Five things I would do if I were a millionaire: sleep more, work out more, write more, run for office, open a restaurant. Wait, is this what Oprah means when she says "Live Your Best Life Now" and all that? And isn't Oprah a millionaire anyway? Gah!
Five bad habits: never flossing, desultory litterbox maintenance, Mt. Washmore, picking at side of thumb with index finger, addicted to internet.
Five things I like doing: reading, watching movies, road trips, cooking Sunday dinners, everything with Nat.
Five things I would never wear again: Big red plastic glasses from middle school, white shoulder-padded minidress with ropes of fake plastic pearls (see above), white flats (ditto), ridiculous short overalls from college years, a suit to work every day.
Five favorite toys: Hoberman sphere, Sharpies, Crock Pot, Scrabble, sweet blessed TiVo.
Justice Scalia is a big fat hypocrite -- William Saletan points out the obvious on Slate, that Scalia voted in totally conflicting ways in this week's assisted suicide and abortion rights cases. Scalia says "value judgments" don't belong in Supreme Court opinions, yet he filed a long dissent in the suicide case ranting on about how lethal drugs are not part of a "legitimate standard of medicine." Um, according to you maybe, Dr. Scalia. He says the Constitutional text is all-important, that if something isn't specifically mentioned it doesn't exist -- but in the NH abortion law case he says oh no, the "legislative intent" is key, and since in this case the NH legislature wanted to restrict abortion access it's A-OK with him. Most ironically, Scalia fancies himself a champion of "state's rights," but apparently only if the states want to restrict abortion; if they want to make a state law allowing physician-assisted suicide, then hell no, the federal gubmint's in charge of regulating those drugs, so forget it, state! Looks like Antonin could use some drug therapy himself.
Headline of the year -- so far, anyway, from the ever-reliable BBC.
Another page for Idiots -- in case you failed the quiz a few posts back.

1.18.2006

Catching up with holiday movies is almost as hard as catching up with my Ticket Stub reviews:

* Pride and Prejudice -- As a card-carrying Austenophile and also an Ang Lee fan (see below), he who created the perfect Austen adaptation, I had seriously low expectations for this film, which raised the hackles of many with it's spiced up ending for the American audience -- showing the couple after they marry, totally verboten in Jane's universe. But it seemed to be a tempest in a vintage teapot, because I enjoyed it on the whole, and Kiera Knightley in particular. Shot in a loose, earthy, somehow French way (it reminded me of Jean de Florette -- not to sound like another Working Title film or anything), saturated with color and candlelight, the settings and characters seem truly authentic, down to the slightly unwashed look of the country Bennett sisters. Knightley's slow-burning, brainy brunette Elizabeth Bennett is somehow more believable, yet much more attractive, than Jennifer Ehle in the much-lauded BBC miniseries; she manages to seem headstrong but not silly, thoughtful but not gloomy, and sardonic in all the right places. Mr. Darcy is reliably cold, yet boyish, a nice touch -- until he comes striding through the dawn in an open-necked shirt, that is. There are several totally overwrought scenes like this, complete with music swelling out of nowhere, almost like a telenovela...huh? If the tone were more consistent, and the younger sisters and Mrs. Bennett a little less grating (which is the point, but still), the whole would go down easier. Lop off that last scene, and it's highly recommended. Extra points for Donald Sutherland's excellent turn as the put-upon Mr. Bennett; one point off for the over-cast Judy Dench; is she required to appear in these historical movies annually or something? (B+)

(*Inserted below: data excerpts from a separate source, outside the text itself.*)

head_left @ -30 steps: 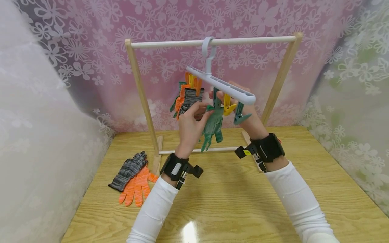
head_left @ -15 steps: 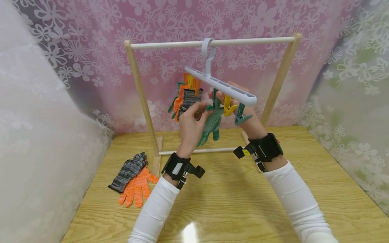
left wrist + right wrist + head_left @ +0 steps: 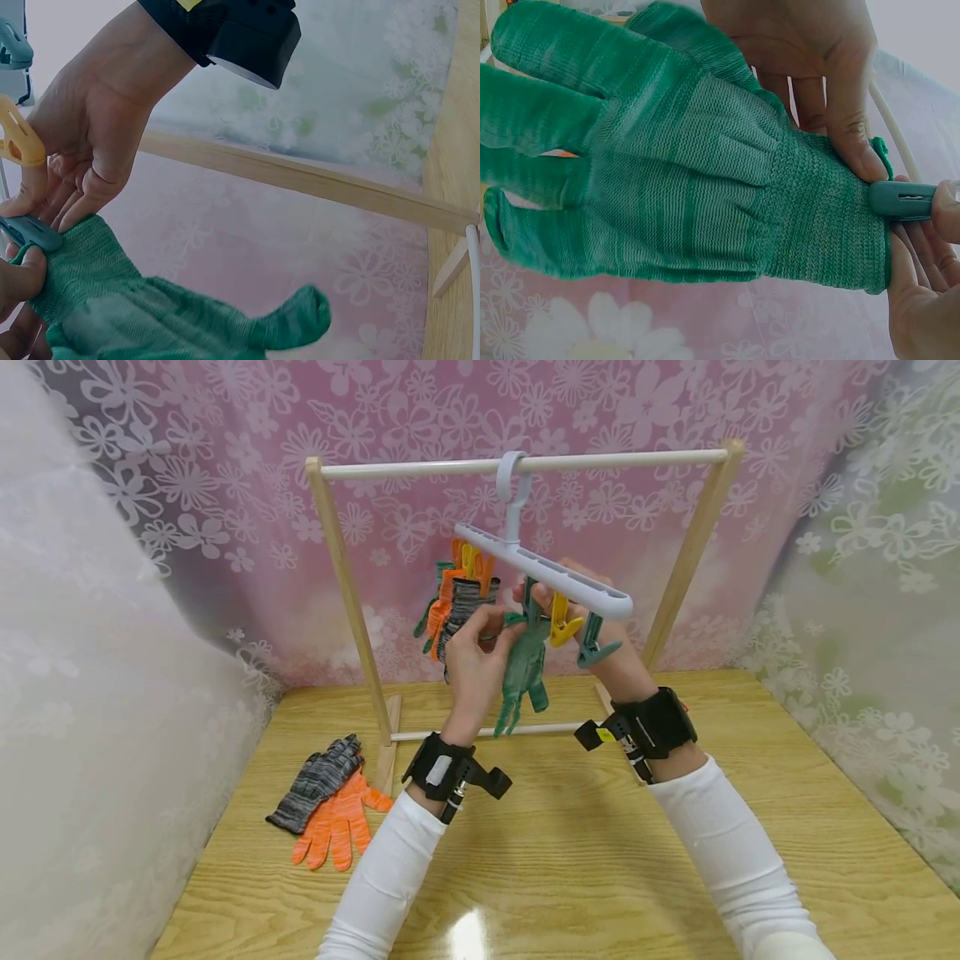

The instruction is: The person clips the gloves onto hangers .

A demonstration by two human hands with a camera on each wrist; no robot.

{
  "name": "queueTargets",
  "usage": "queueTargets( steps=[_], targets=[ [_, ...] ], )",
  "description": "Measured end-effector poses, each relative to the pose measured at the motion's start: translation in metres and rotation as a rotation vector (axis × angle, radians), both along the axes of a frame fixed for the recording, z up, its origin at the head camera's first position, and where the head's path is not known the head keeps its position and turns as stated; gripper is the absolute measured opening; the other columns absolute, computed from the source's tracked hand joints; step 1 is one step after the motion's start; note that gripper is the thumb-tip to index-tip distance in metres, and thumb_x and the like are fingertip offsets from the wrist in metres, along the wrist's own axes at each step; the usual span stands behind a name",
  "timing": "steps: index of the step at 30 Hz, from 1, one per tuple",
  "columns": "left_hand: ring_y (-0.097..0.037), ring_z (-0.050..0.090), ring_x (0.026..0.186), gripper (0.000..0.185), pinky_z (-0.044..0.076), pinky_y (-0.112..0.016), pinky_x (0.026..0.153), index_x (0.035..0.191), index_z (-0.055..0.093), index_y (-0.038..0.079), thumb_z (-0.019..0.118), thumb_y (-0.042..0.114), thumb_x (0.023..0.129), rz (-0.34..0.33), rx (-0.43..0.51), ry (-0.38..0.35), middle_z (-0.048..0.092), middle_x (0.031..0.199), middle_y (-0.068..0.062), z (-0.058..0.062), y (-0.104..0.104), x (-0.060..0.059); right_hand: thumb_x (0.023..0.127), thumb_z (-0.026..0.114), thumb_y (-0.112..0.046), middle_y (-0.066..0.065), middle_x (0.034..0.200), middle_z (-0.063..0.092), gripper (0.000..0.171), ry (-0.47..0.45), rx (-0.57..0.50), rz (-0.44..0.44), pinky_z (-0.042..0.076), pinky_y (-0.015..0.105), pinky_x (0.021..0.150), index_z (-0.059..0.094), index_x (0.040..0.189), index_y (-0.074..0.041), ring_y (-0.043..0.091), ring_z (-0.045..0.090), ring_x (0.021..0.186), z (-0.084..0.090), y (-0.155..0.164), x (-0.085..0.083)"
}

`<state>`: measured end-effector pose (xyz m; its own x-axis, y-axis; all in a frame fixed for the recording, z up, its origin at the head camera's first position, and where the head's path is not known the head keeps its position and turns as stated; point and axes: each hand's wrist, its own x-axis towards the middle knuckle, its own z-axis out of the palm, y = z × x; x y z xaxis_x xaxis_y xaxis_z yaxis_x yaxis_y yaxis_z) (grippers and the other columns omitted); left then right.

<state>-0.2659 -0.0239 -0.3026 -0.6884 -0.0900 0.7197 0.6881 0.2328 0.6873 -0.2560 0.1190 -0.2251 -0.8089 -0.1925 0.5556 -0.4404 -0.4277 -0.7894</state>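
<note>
Table (image 3: 570, 860): light wood top; everything else stands or lies on it.
Drying rack (image 3: 341, 577): wooden posts with a white top rail, standing at the back of the table.
Clip hanger (image 3: 547, 578): pale grey bar hooked over the rack's top rail, tilted down toward the right, with pegs hanging under it.
Hung gloves (image 3: 459, 602): orange, grey and green ones clipped at the hanger's far left end, just behind the left hand.
Loose gloves (image 3: 330, 793): a grey one lying partly over an orange one, on the table left of the rack's foot, well apart from both hands.
Green glove (image 3: 523, 667): hangs cuff up, fingers down, under the middle of the hanger, between the two hands; the right wrist view shows its cuff at the mouth of a teal peg (image 3: 902, 199).
Left hand (image 3: 474, 660): raised, fingers curled, thumb and fingertips pinching the cuff of the green glove beside the teal peg.
Right hand (image 3: 611, 652): behind the hanger bar, thumb and fingers clamped on the teal peg, touching the glove's cuff.
Yellow peg (image 3: 561, 625): hangs just right of the glove, beside the right hand.
</note>
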Motion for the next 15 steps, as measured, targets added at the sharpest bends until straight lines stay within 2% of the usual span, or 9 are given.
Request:
queueTargets(
  steps=[2,6,10,14,15],
  targets=[
    [-0.023,0.069,0.089,0.018,0.057,-0.031,0.079,0.108,0.073,0.004,0.074,0.016,0.094,-0.001,0.016,-0.005,0.071,0.097,-0.012,0.0018,0.0003,0.0003,0.078,0.089,-0.036,0.003,0.085,0.073,0.041,0.059,0.094,-0.087,0.056,0.026,0.084,0.063,0.081,-0.004,0.015,0.075,0.085,-0.001,0.0003,0.0009],
    [-0.025,0.069,0.089,0.019,0.058,-0.033,0.078,0.107,0.073,0.002,0.075,0.016,0.094,0.006,0.035,-0.007,0.068,0.101,-0.013,0.0044,0.0014,-0.0004,0.073,0.09,-0.044,0.002,0.084,0.073,0.049,0.069,0.104,-0.098,0.054,0.026,0.084,0.063,0.081,-0.005,0.014,0.075,0.084,0.0002,-0.0005,0.0031],
    [-0.027,0.069,0.088,0.02,0.059,-0.033,0.077,0.108,0.073,0.001,0.075,0.014,0.093,-0.006,0.053,-0.023,0.067,0.102,-0.014,0.0049,0.0027,-0.0009,0.067,0.089,-0.056,-0.002,0.082,0.072,0.059,0.082,0.144,-0.141,0.048,0.022,0.078,0.063,0.083,-0.006,0.008,0.068,0.078,0.0029,-0.0017,0.0071],
    [-0.027,0.069,0.09,0.02,0.059,-0.031,0.079,0.109,0.073,0.0,0.074,0.014,0.094,-0.032,0.074,-0.045,0.067,0.102,-0.014,0.0056,0.0036,0.0003,0.075,0.087,-0.052,-0.006,0.077,0.066,0.05,0.096,0.186,-0.195,0.041,0.02,0.07,0.064,0.083,-0.009,0.007,0.054,0.071,0.0017,-0.0001,0.0083],
    [-0.027,0.069,0.09,0.02,0.059,-0.031,0.079,0.108,0.073,0.001,0.074,0.014,0.094,-0.037,0.079,-0.052,0.067,0.103,-0.014,0.0054,0.0037,0.0004,0.076,0.087,-0.049,-0.005,0.079,0.068,0.047,0.089,0.175,-0.168,0.044,0.02,0.073,0.065,0.085,-0.009,0.007,0.059,0.074,0.0005,0.0011,0.0075]
  ],
)
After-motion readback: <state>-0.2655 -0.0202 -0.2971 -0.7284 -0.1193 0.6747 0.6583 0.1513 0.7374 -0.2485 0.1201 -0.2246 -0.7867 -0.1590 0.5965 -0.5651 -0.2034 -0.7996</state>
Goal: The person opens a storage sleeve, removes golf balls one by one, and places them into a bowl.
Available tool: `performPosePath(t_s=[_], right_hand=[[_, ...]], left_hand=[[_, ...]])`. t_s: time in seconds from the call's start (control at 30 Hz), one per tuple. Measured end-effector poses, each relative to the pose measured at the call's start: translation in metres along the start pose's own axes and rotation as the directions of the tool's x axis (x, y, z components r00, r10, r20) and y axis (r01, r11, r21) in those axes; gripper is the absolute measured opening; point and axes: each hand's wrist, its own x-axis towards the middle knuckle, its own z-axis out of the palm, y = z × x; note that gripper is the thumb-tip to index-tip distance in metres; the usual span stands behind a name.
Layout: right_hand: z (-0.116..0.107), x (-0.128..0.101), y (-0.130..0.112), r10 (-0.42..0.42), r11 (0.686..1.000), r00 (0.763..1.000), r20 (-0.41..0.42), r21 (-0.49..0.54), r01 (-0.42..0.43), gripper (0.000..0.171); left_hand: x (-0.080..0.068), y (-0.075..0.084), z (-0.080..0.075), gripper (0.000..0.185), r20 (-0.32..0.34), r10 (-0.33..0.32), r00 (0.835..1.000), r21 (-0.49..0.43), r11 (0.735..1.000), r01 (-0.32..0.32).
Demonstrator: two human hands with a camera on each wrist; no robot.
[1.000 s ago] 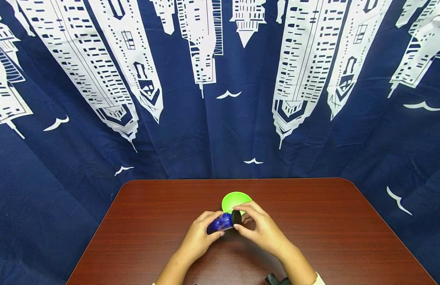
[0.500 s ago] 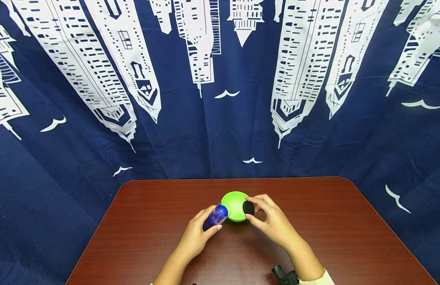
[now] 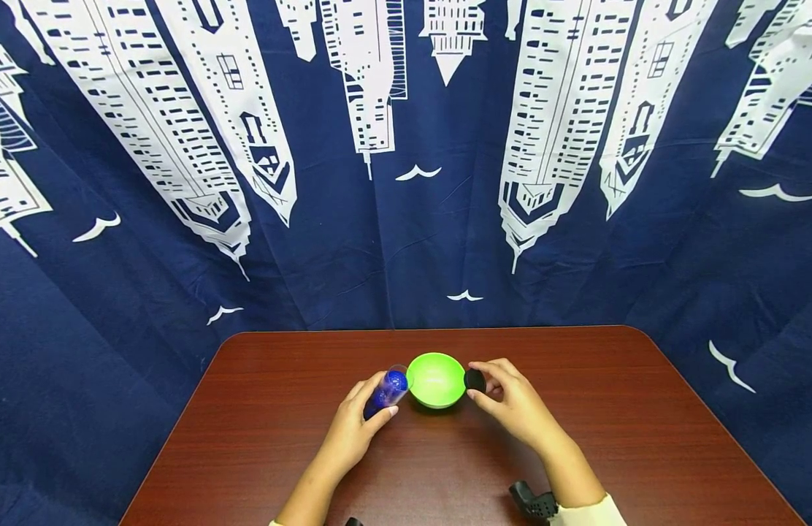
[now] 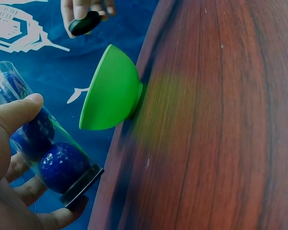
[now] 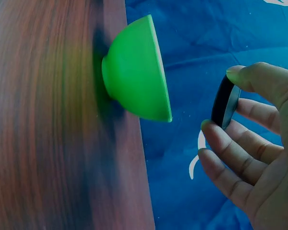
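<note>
tube (image 3: 388, 391) left of bowl (image 3: 436, 380), lid (image 3: 475, 380) right

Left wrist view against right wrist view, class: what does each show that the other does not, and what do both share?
Only the left wrist view shows the left hand gripping a clear tube with blue balls inside, its open end tilted towards the bowl.

Only the right wrist view shows the right hand close up, pinching the black lid edge-on between thumb and fingers.

Both show the green bowl standing on the brown table, the blue curtain behind it, and the lid, small and distant in the left wrist view.
</note>
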Motion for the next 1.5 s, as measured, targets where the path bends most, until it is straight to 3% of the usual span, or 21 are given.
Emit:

* Brokeback Mountain -- Heath Ledger turned in the performance of the year here; sorry, Joaquin! As the stony, wounded Ennis Del Mar (ah, the Jungian implications of a name that translates to "rock of the sea"), Ledger forever buries his past as a lightweight teen hunk. Literally in the first five minutes of the movie -- a wonderful, wordless sequence that could be a short film in itself -- he tells us everything about his character through gesture, just the way he fills space...amazing. Can't quite say the same for Jake Gyllenhaal, although he comes off convincingly as a cocky twerp, and manages to become more complex and soulful over time, while Ledger fossilizes in stoic bitterness. Against a windswept Western backdrop, these two fall into the most compelling star-crossed romance ever put on screen, somehow as inevitable as it is unlikely. I joked with Nat that it would make a great double feature with Wedding Crashers (think about it!), but it also calls to mind Remains of the Day, the underrated All the Pretty Horses, and of course Boys Don't Cry. Ang Lee is a master of imagery and placing the camera, with each element bringing something to the story: waving prairie grass, peeling paint, a red cowgirl hat, casually naked flesh. He conveys the chilling irony of hiding one's deepest desires in plain sight, of living a confined, diminished life in the midst of such wide open country, so smoothly and comprehensively that the final image, which makes devastating use of these themes, just breaks your heart. The central story is rounded out with tremendous smaller parts, particularly Michelle Williams and Anne Hathaway who give two very different takes on the "wronged wife" role, and Roberta Maxwell and Kate Mara for giving some glints of hope to the final scenes. Hope, but not redemption, since the film plays as a tragedy, not quite a cautionary tale. There have been some interesting fruits of the "controversy" over the film's subject matter; all I'll say about that is, this is one of the least gay movies I've ever seen. Whatever his "orientation" (a laughable and alien concept in 1963, for sure), Heath Ledger's characterization will stay with me for a long time. (A+)

1.17.2006


Not bad for a 300-year-old Bostonian, right? -- Yes, today is Ben Franklin's tricentennial, and there is a wealth of info online about him, which probably suits this peripatetic inventor, statesman, and ladies man just fine. Like myself, he loved a good epigram and wrote some of the all-time gems, for example: "Beware the hobby that eats"(!), "A great empire, like a great cake, is most easily diminished at the edges," and of course, "A penny saved is a penny earned." Hear hear! And while we're on the subject of scintillating New Englanders born on January 17th, everybody wish Nat a happy 34th too -- only 266 years later. ;-)
There have been some high quality Roadside Sightings to kick of 2006, folks:

1. Neon Division: On the way to Milton Saturday night to watch the Pats fade away, I spotted the famous Schrafft's building in Charlestown. Its flirty pink neon sign read "SCHRA_FTT'S" on one side, "SCHRAF_TT'S" on the other. Do you suppose they time the F's so that they're never out at the same time? On the way home, the front of the Barnes & Noble in Braintree read as follows: "Barnes & Noble Boo...ore." Mmm hmmm. Finally, a certain bank in Medford Square yesterday had been rechristened "it zens Bank." Woah!

2. On the back of a delivery truck, the following message in very large, neat letters somehow wiped in the grime on the rear door: "I SUCK/ARTHUR IS MY GOD/GO PATS!"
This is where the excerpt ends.